Objective: We present an approach using a Large Language Model (LLM) to extract data from articles by detecting which specific CCI version is employed.
Design: We designed a series of prompts that carefully guided the LLM through the identification and extraction of references used in the calculation of the CCI for each particular article. We used the Llama 3.3 70B Instruct model to identify and extract which references were used in the calculation of the CCI.
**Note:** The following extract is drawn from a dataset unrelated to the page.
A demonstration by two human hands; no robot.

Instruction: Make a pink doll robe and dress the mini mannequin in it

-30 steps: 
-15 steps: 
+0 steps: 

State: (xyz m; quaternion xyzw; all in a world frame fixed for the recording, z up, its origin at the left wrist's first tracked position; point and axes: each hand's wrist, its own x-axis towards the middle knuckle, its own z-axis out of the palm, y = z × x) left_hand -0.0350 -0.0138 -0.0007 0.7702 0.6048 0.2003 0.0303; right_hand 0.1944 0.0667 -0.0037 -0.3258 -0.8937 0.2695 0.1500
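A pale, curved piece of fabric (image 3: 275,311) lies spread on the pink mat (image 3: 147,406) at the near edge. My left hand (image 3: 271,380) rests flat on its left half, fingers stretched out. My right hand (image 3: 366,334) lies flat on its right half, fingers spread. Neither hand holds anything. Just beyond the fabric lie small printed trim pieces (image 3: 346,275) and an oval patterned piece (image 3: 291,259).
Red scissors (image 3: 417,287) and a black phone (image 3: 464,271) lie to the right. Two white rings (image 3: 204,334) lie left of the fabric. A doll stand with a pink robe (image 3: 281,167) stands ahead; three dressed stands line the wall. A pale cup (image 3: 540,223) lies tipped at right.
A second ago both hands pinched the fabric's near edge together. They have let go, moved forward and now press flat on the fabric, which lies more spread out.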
Setting: We analyzed 31,767 articles published since 2012 to evaluate the landscape of CCI implementation. The articles were sourced from the PubMed Central Open Access subset.
Measurements: For each article, we measured which version of the CCI was used, if any.
Results: We show that 63% of articles that cite only a single method version cite only the original CCI publication, which cannot be applied in the modern real-world data era, leading to ambiguity about how the CCI is being calculated.
Limitations: For articles that did not reference one of the CCI versions we searched for, we were unable to determine whether the paper used a different version, created a specific implementation for that paper, or is ambiguous about how the CCI was calculated.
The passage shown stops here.